E se é verdade que as apostas podem melhorar (em vez de 1/3837, para 1/3835 ou mesmo 1/2) se se usar equipamento de proteção, também é verdade este não é para apostas, ponto. E, sim, o material de proteção, pouco ou muito, não pode ser desperdiçado em casos senão os estritamente necessários. Assim é nos países ricos, quanto mais num pobre.
Sim, a resposta do secretário de Estado e do especialista da DGS podia ser delicada: "Qual é a parte da frase estamos no meio de uma crise pandémica que não entende, senhor jornalista?" Mas talvez fosse melhor mesmo um grosso: "Vá dar banho ao cão!" Tal como estão a fazer os presidentes de câmara italianos, nos magníficos vídeos didáticos que por todo o mundo correm, fartos dos cidadãos equivocados sobre os seus direitos e irresponsáveis sobre os seus deveres. Mandados para casa e fugindo dela, porque stressados de tanto confinamento, metem licra no rabiosque e vão abaná-lo para pistas cheias de outros irresponsáveis. Ou vão à cabeleira, fechada por lei, mas que lhes abre a porta das traseiras...
Isso não quer dizer que não possa haver jornalismo e perguntas a fazer sobre companheiros de grávidas em salas de parto, hoje. Uma seria assim: "Sei que há hospitais e maternidades portuguesas que ainda permitem companheiros nas salas de parto, e sendo eu leigo, mas parecendo-me insólito que se faça isto hoje, a DGS pode explicar-me o que se passa?" A pergunta é longa mas é para que jornalistas e petições irracionais entendam o que ainda não entenderam.

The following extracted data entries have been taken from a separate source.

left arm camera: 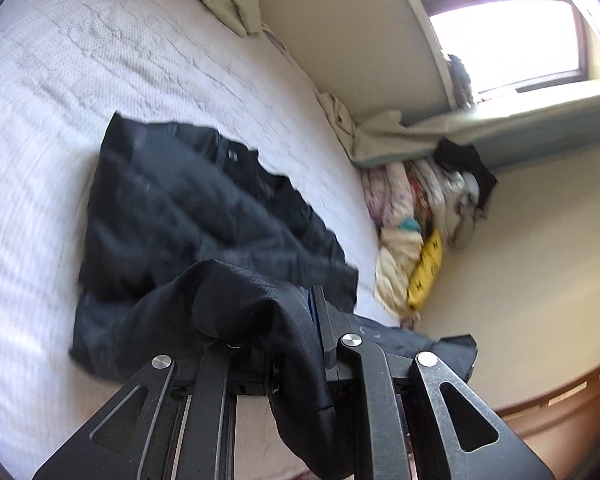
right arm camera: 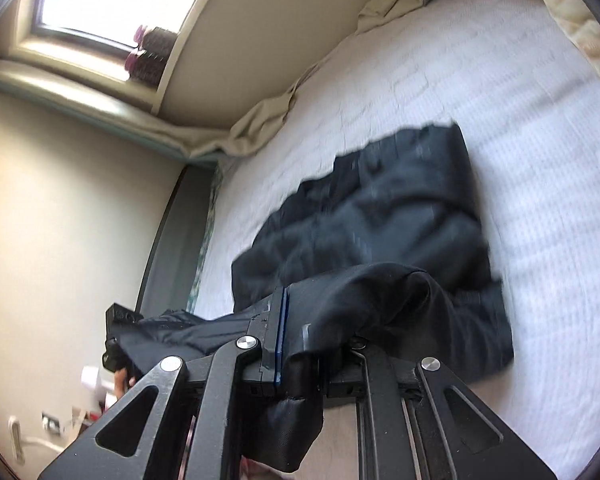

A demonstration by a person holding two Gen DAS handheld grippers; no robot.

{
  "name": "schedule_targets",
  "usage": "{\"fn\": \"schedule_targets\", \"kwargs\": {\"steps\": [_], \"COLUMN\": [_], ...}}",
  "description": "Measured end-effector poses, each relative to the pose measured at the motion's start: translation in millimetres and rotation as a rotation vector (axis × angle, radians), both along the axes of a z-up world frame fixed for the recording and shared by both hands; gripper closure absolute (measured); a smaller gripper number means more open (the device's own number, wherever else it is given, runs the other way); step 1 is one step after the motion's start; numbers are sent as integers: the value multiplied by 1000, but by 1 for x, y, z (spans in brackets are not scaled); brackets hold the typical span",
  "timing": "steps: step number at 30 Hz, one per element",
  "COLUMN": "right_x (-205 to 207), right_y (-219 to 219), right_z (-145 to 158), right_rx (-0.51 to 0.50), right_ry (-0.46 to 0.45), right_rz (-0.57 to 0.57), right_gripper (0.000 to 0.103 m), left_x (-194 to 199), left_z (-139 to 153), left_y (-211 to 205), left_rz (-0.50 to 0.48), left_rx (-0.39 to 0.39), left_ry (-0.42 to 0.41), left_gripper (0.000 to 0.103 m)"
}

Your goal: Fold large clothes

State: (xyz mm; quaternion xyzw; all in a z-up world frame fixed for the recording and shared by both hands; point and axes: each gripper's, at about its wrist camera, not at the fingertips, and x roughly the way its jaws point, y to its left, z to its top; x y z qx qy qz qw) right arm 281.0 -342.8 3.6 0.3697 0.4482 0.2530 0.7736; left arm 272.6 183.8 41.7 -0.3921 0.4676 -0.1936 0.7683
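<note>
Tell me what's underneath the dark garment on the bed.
The dark garment lies on the white bedspread, which shows all around it. Its near edge is lifted, pinched in both grippers. Anything beneath the spread-out part is covered.

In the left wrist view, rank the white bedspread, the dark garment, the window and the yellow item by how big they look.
1. White bedspread, fills the most picture.
2. Dark garment, though nearness to the camera inflates it.
3. Window, far off, so its real size is unsure.
4. Yellow item, clearly smallest.
</note>
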Motion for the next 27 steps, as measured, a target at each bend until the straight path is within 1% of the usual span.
{"fn": "schedule_targets", "kwargs": {"steps": [3,4,6,7,9,10,12,15,17,18,19,20,21,23,24,25,26,27], "right_x": [32,45,62,70,78,82,89,96,101,104,106,109,110,112,111,110,108,107], "right_y": [7,10,13,15,15,14,17,19,21,22,22,22,21,17,13,8,3,-1], "right_z": [-6,-12,-20,-26,-37,-43,-52,-60,-64,-66,-67,-69,-69,-68,-67,-66,-64,-63], "right_rx": [-28,-40,-69,-83,-88,-89,-102,-138,-157,-162,-161,-152,-134,-86,-49,-5,32,64], "right_ry": [23,44,68,79,101,111,126,140,153,158,162,169,171,169,168,164,161,157], "right_rz": [-21,-30,-37,-42,-49,-49,-54,-63,-67,-70,-72,-75,-84,-108,-125,-144,-158,-171], "right_gripper": [94,94,94,93,92,91,90,90,86,85,81,73,70,57,52,44,39,38], "left_x": [29,38,49,54,61,65,70,75,76,76,76,76,75,74,72,71,68,67], "left_z": [-16,-23,-37,-45,-58,-64,-73,-77,-77,-77,-76,-74,-73,-67,-64,-60,-56,-53], "left_y": [2,3,5,6,8,9,10,9,10,12,14,16,18,23,25,28,31,34], "left_rz": [29,39,52,55,61,72,86,110,137,150,166,183,194,218,232,251,272,285], "left_rx": [21,24,16,8,1,-3,-6,9,1,-5,-14,-22,-27,-31,-29,-26,-18,-8], "left_ry": [39,54,75,81,89,112,131,157,166,164,161,158,152,128,113,98,79,68], "left_gripper": [86,86,85,83,82,81,79,68,61,50,40,35,30,26,22,20,20,20]}}
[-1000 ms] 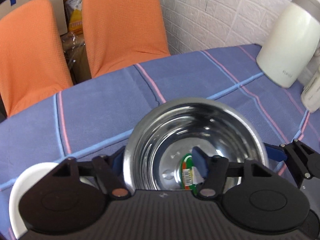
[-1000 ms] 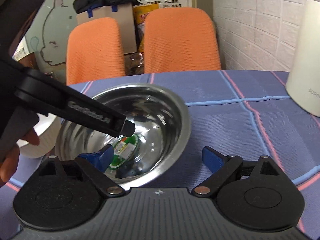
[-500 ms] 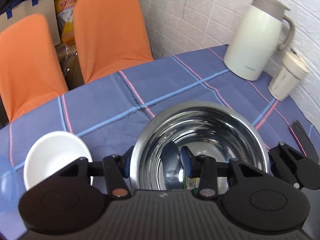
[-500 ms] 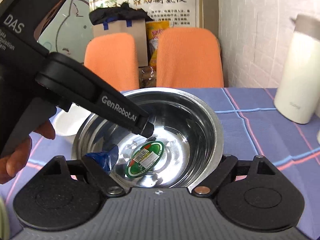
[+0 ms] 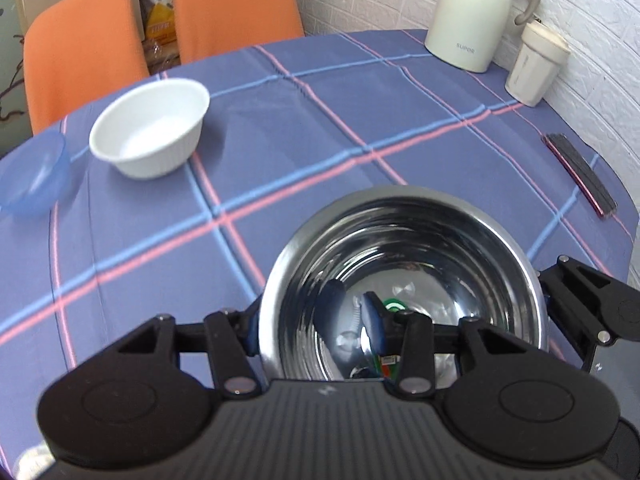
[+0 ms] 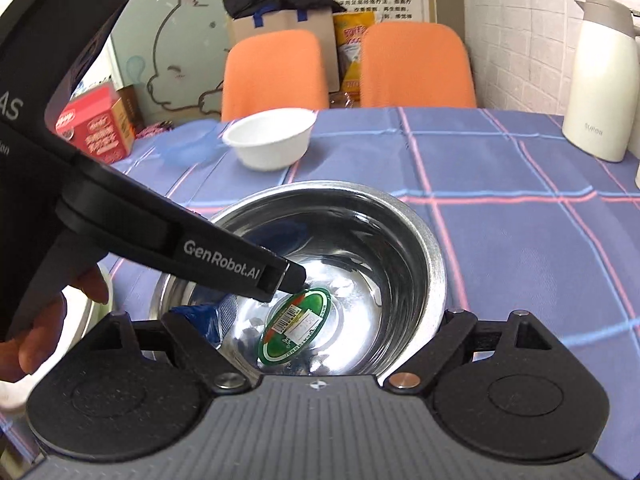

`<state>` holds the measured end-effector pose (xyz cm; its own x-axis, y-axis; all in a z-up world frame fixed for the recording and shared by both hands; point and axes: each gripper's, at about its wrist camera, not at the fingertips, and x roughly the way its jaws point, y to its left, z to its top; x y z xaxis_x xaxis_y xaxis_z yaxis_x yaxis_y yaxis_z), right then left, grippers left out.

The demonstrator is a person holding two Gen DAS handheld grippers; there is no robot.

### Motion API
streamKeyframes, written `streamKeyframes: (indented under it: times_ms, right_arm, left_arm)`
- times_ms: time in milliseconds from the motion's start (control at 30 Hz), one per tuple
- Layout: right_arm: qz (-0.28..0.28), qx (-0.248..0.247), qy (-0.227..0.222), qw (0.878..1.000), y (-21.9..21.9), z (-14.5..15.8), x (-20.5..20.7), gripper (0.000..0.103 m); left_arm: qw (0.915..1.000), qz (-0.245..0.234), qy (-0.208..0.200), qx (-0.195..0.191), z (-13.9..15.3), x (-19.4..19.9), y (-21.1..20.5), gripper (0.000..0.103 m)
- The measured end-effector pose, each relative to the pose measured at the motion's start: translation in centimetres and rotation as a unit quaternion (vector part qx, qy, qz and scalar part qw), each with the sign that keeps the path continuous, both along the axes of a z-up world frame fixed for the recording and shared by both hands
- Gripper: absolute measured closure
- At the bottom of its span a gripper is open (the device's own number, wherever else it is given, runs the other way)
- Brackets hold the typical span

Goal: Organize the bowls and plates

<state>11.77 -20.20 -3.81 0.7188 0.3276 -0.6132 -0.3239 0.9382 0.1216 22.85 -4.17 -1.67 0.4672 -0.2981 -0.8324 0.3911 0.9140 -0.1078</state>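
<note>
Steel round mixing bowl [image 5: 404,276] with a green label inside is held above the blue plaid desk [image 5: 280,152], its rim pinched by both grippers: left gripper [image 5: 316,332] and right gripper [image 6: 320,332] jaws each straddle the wall. White ribbed bowl [image 5: 150,128] and clear blue bowl [image 5: 32,180] sit well apart on the desk.

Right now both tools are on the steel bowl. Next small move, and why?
Probably carry the steel bowl, level, toward the white bowl and blue bowl. The left tool pinches its near wall and the right tool grips the opposite wall; the bowl appears to be held above the tablecloth, and the other bowls sit apart, unstacked.
</note>
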Motion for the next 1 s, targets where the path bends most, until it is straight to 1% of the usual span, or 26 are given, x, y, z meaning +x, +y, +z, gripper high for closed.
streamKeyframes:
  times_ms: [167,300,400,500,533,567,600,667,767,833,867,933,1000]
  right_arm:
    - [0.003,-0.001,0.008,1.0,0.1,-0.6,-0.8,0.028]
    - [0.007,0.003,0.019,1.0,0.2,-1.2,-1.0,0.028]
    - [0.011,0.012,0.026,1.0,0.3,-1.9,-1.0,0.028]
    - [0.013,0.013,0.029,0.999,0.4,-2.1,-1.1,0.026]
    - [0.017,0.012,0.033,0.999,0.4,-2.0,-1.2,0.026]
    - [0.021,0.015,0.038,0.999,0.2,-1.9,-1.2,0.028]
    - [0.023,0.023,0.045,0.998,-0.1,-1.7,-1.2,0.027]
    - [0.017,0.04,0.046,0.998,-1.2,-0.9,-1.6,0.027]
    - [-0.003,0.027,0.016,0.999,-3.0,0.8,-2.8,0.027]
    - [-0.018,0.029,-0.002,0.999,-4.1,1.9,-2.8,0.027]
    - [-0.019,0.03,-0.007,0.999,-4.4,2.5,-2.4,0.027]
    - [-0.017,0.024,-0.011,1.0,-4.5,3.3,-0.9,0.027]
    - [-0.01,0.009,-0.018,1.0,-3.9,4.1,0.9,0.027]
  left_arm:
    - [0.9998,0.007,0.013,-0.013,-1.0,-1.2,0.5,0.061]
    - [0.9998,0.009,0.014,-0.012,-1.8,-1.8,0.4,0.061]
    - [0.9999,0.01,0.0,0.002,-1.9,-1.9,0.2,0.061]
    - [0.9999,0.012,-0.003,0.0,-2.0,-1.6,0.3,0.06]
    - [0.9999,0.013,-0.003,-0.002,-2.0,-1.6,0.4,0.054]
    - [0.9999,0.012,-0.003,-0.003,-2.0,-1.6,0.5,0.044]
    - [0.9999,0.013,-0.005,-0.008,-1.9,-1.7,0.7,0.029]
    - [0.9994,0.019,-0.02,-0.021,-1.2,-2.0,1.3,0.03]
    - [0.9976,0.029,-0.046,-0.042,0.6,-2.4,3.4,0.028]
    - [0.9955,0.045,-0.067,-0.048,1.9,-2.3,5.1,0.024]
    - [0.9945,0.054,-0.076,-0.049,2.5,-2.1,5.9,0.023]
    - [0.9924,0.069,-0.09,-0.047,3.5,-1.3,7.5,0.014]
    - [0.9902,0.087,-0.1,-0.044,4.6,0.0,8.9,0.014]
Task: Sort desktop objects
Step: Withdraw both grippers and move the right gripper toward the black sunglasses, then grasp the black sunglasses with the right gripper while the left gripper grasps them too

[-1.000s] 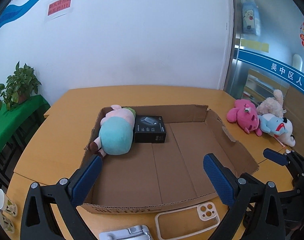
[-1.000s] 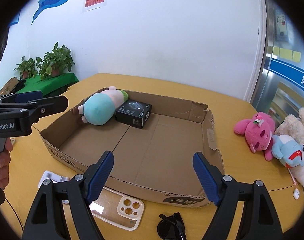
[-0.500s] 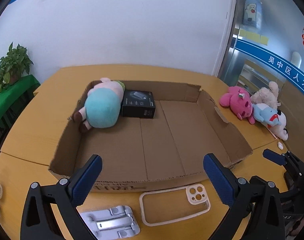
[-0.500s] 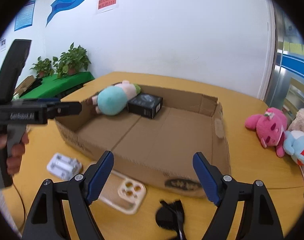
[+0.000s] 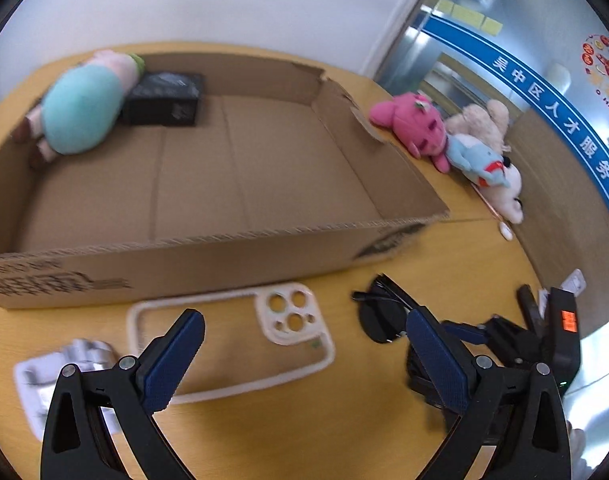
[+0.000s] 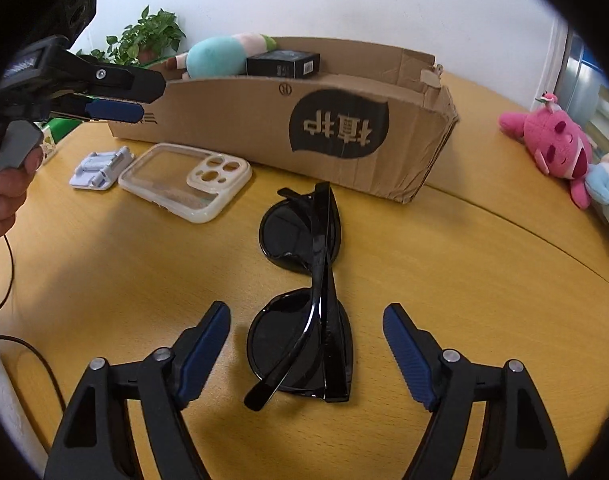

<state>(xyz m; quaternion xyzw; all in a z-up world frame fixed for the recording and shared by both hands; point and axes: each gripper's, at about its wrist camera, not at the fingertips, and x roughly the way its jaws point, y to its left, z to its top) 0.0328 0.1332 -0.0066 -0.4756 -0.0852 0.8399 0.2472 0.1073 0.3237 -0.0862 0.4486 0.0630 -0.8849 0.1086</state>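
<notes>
Both grippers have dropped toward the table. Right gripper [image 6: 306, 344], jaws closing, straddles folded black sunglasses [image 6: 304, 292] at twelve o'clock, untouched; centre on the frame. Left gripper [image 5: 300, 354] gapes empty.

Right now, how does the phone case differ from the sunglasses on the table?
The phone case is cream and see-through; the sunglasses are glossy black.
The phone case lies flat and open side up; the sunglasses are folded, arms across the lenses.
The phone case lies ahead of the left gripper; the sunglasses lie between the closing, not yet touching fingers of the right gripper.
Both lie outside the cardboard box.
</notes>
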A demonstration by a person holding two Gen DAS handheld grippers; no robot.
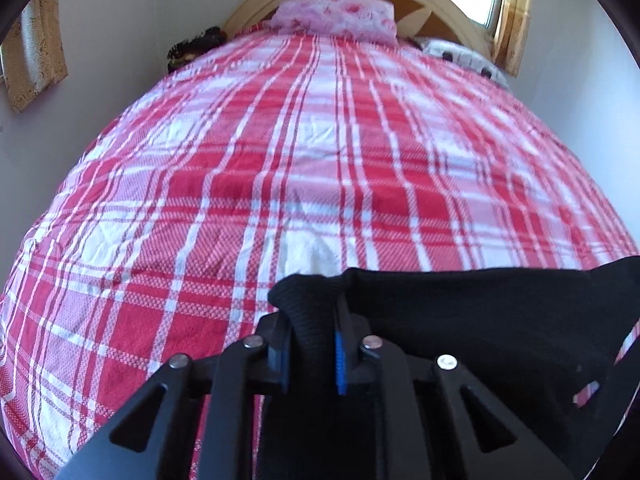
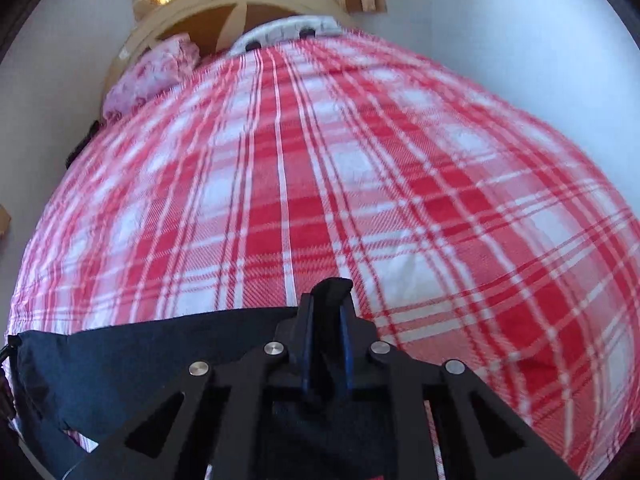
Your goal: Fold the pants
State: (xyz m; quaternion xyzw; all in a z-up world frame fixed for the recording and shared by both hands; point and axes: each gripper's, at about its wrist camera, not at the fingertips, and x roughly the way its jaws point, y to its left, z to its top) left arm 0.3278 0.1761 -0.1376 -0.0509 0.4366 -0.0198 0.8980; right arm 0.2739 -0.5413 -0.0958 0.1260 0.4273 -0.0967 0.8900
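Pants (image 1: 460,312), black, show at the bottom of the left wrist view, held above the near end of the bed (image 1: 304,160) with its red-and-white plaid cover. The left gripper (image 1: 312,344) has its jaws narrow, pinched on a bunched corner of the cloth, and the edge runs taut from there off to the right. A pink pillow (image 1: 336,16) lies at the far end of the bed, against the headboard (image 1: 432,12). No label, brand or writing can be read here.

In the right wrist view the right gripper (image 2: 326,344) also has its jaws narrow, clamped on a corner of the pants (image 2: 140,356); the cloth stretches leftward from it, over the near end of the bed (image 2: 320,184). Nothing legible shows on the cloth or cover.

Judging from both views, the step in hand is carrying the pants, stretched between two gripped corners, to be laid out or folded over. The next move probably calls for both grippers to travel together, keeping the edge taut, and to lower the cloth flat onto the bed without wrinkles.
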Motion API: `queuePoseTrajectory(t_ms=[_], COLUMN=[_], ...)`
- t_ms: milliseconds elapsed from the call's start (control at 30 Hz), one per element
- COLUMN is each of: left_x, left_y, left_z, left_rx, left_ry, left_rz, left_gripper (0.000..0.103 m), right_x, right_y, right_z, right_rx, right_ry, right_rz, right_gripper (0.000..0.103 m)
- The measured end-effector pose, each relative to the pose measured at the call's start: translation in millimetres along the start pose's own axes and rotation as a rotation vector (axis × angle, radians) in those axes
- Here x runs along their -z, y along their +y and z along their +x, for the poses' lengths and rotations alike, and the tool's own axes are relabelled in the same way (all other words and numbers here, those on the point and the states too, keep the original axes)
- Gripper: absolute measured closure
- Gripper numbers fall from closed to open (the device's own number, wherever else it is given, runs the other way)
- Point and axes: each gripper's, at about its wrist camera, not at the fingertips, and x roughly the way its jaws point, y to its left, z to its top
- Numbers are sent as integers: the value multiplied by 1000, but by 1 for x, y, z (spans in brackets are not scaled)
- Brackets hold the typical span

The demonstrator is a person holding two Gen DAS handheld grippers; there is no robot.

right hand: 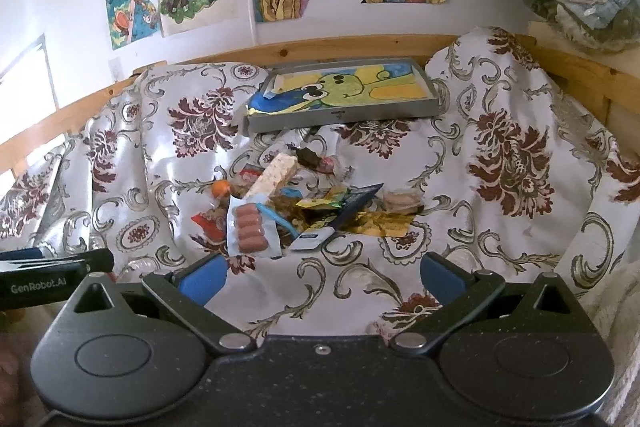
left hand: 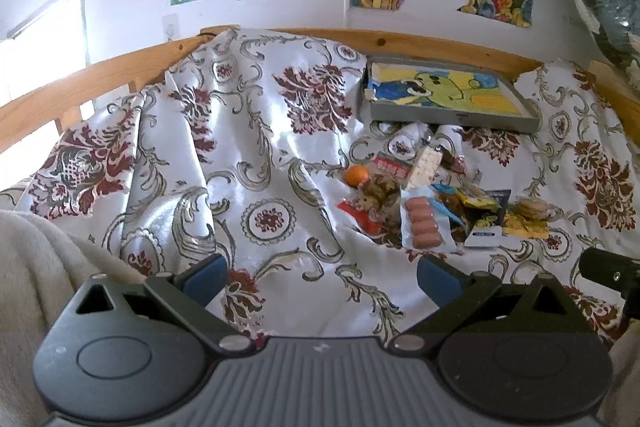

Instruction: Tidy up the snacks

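Over on the left, the left gripper (left hand: 320, 277) is hovering low above the patterned bedspread (left hand: 248, 147), its blue-padded jaws spread wide and carrying nothing; moving right, the snack pile is lying in a dip of the cloth, well ahead of both tools; at its left edge a small orange (left hand: 357, 174) is sitting just beside a red-trimmed wrapper (left hand: 360, 213), and next to those a clear pack of sausages (left hand: 423, 223) is resting flat, nearest the grippers; behind it a pale nougat-like bar (right hand: 272, 175) is leaning across the heap; further right, yellow packets (right hand: 320, 203) and a dark pouch (right hand: 354, 205) are overlapping, with a wrapped biscuit stack (right hand: 400, 202) closing off the right end; beyond the pile, a grey tray (right hand: 340, 115) lined with a cartoon drawing is waiting at the far side against the wooden bed rail (right hand: 320, 47); and on the right, the right gripper (right hand: 322, 277) is hanging released as well, jaws parted over bare cloth.
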Motion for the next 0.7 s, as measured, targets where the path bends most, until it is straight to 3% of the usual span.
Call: queuePoseTrajectory(t_ms=[300, 467, 700], left_x=[-26, -45, -57], left_y=[-11, -15, -27], left_z=[12, 37, 76], left_rx=[52, 100, 136], left_ry=[0, 64, 117], left_rz=[19, 36, 103], left_gripper=[0, 0, 0], right_x=[-26, -39, -56], right_y=[4, 6, 5], right_z=[8, 25, 56], right_rx=[15, 30, -19], right_ry=[-35, -32, 9], right_rz=[-119, -233, -297], right_gripper=[1, 1, 1])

Ontem, o jornal New York Times publicou um longo artigo sobre este assunto. Dois dos principais hospitais nova-iorquinos, o New York Presbyterian (15 mil bebés por ano) e o mundialmente famoso Mt. Sinai, acabavam de anunciar que as parturientes já não podiam ter o seu companheiro nas salas de parto. "Nós não tomamos esta decisão à ligeira, mas estes são tempos nunca vistos e requerem passos únicos para proteger os nossos doentes, as suas família e os seus novos bebés", disse um porta-voz do Mt. Sinai. E a do Presbyterian: "Compreendemos que isto é difícil para as nossas grávidas e os seus entes queridos, mas é um passo necessário para promover a segurança das novas mães e os seus filhos."
Claro que se pode não estar com os médicos e estar com Trump, que anunciara horas antes que a economia americana ia abrir já na Páscoa (12 de abril), porque o coronavírus não era mais do que uma gripe. Claro que se pode ir para as conferências de imprensa com sentido de serviço público ou ir fazer figura urso. A escolha é de cada um, como a de lavar ou não as mãos. Mas uma das escolhas já não pode levar com um simples encolher de ombros. Há que lhe falar grosso.